> What to do
Where in the data below does the word "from" appear? Copy every line that has it.

> Exercise data
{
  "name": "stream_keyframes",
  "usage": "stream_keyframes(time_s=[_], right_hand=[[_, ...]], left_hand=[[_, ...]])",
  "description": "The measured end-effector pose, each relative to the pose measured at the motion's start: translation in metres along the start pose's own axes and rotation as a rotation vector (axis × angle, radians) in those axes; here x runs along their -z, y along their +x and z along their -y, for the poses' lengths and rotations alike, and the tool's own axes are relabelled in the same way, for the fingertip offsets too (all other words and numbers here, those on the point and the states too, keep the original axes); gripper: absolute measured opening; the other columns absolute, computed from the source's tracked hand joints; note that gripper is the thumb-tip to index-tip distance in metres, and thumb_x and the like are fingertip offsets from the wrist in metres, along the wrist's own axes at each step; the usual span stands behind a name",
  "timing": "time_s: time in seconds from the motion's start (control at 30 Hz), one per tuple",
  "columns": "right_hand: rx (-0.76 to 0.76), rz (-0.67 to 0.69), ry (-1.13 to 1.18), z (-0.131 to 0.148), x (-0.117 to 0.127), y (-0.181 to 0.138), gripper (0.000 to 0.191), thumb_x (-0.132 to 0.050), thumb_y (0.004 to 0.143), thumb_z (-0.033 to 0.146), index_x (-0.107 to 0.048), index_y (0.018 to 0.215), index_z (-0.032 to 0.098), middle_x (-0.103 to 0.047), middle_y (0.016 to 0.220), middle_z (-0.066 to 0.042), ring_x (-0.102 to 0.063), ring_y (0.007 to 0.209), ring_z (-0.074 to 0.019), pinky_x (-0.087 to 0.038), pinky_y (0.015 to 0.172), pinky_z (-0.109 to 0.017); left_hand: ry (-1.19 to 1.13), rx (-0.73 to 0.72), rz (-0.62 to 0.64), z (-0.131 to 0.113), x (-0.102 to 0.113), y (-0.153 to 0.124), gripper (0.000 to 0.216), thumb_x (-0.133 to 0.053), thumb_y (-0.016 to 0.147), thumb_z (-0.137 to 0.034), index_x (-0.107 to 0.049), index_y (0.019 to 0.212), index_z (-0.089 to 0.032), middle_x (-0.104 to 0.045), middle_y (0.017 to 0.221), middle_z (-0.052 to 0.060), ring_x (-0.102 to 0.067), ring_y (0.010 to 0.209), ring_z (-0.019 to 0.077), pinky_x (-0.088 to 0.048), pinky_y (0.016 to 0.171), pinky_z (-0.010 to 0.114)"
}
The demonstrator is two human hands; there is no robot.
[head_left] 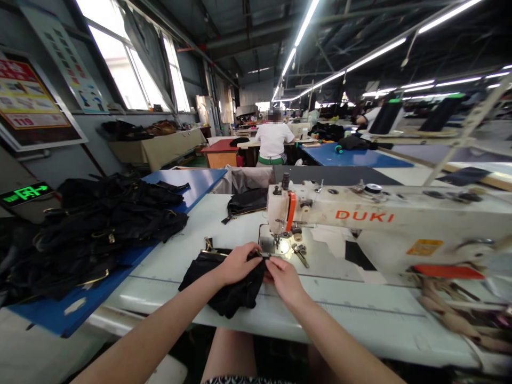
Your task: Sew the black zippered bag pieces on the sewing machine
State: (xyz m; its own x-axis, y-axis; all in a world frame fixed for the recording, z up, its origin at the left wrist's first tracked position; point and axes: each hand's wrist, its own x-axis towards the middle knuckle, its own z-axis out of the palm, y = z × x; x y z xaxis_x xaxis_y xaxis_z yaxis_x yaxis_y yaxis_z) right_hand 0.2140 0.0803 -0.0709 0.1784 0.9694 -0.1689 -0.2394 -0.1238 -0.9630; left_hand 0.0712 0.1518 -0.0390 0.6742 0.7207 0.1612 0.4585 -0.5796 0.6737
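Observation:
A black fabric piece with a gold zipper (236, 290) lies on the sewing table, just in front of the machine's needle area. My left hand (240, 263) rests over its upper right part, thumb and fingers closed on the edge. Close beside it, my right hand (283, 277) pinches the right corner of the same piece. The sewing machine (352, 216), cream with orange lettering, stands behind and to the right, its lamp lighting the needle plate (276, 245). What lies between my fingertips is too small to make out.
Many black zippered pieces (96, 234) are heaped on a blue table (80, 298) at left. Another black piece (248, 201) lies behind the machine head. Small metal parts (300, 253) sit right of the needle. Fabric strips (448, 314) lie far right. A person (275, 140) sits ahead.

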Motion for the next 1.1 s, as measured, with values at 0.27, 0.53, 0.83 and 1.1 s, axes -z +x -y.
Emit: stream_keyframes(time_s=[0.27,0.53,0.83,1.1], right_hand=[[-0.025,0.015,-0.03,0.002,0.005,0.0,0.023,-0.067,0.065,0.044,-0.061,0.064,0.022,-0.061,0.061,0.002,-0.059,0.061,-0.0179,-0.05,0.063,-0.033],[0.001,-0.02,-0.202,0.017,0.029,0.0,0.025,-0.068,0.065,0.045,-0.065,0.07,0.021,-0.068,0.066,-0.003,-0.065,0.064,-0.0225,-0.051,0.062,-0.036],[0.415,-0.313,-1.404,0.065,0.192,-0.012,0.026,-0.044,0.085,0.021,-0.066,0.098,0.019,-0.068,0.1,-0.009,-0.062,0.088,-0.0239,-0.045,0.079,-0.035],[0.357,-0.355,-1.632,0.065,0.221,-0.007,0.018,-0.049,0.084,0.017,-0.067,0.082,0.016,-0.064,0.086,-0.011,-0.058,0.084,-0.0249,-0.041,0.071,-0.032]], left_hand=[[0.031,-0.013,0.046,0.005,-0.005,0.004,0.015,-0.049,0.085,-0.025,-0.059,0.094,-0.018,-0.064,0.094,0.004,-0.059,0.092,0.0185,-0.046,0.085,0.029],[0.078,0.042,0.062,0.004,-0.012,0.007,0.014,-0.046,0.086,-0.024,-0.057,0.094,-0.019,-0.065,0.092,0.004,-0.061,0.089,0.02,-0.046,0.082,0.031],[0.117,0.081,0.056,0.017,-0.015,0.023,0.016,-0.043,0.087,-0.027,-0.056,0.094,-0.02,-0.065,0.095,0.005,-0.061,0.091,0.0217,-0.046,0.083,0.033],[0.081,0.068,0.012,0.02,-0.02,0.031,0.018,-0.044,0.085,-0.028,-0.054,0.097,-0.019,-0.064,0.1,0.006,-0.061,0.095,0.0223,-0.046,0.086,0.035]])
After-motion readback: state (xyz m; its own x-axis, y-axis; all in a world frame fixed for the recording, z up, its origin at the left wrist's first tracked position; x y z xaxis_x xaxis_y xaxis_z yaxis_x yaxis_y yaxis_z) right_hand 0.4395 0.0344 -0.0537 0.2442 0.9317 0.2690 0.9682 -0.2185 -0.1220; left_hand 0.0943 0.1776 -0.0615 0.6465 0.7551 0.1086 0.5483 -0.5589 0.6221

> Reply
  "description": "The measured end-effector pose, each relative to the pose measured at the motion's start: translation in metres along the start pose's own axes and rotation as a rotation vector (axis × angle, radians) in those axes; here x runs along their -z, y along their +x and z along their -y, for the poses' lengths and rotations alike, and the tool's own axes are relabelled in the same way, for the fingertip offsets too (all other words and numbers here, those on the point and the states too, keep the original axes); gripper: absolute measured opening; the other columns absolute, computed from the source's tracked hand joints; note that gripper is the thumb-tip to index-tip distance in metres, and thumb_x and the like are fingertip offsets from the wrist in metres, along the wrist's own axes at each step; the usual span stands behind a name",
  "timing": "time_s: time in seconds from the motion's start (control at 30 Hz), one per tuple",

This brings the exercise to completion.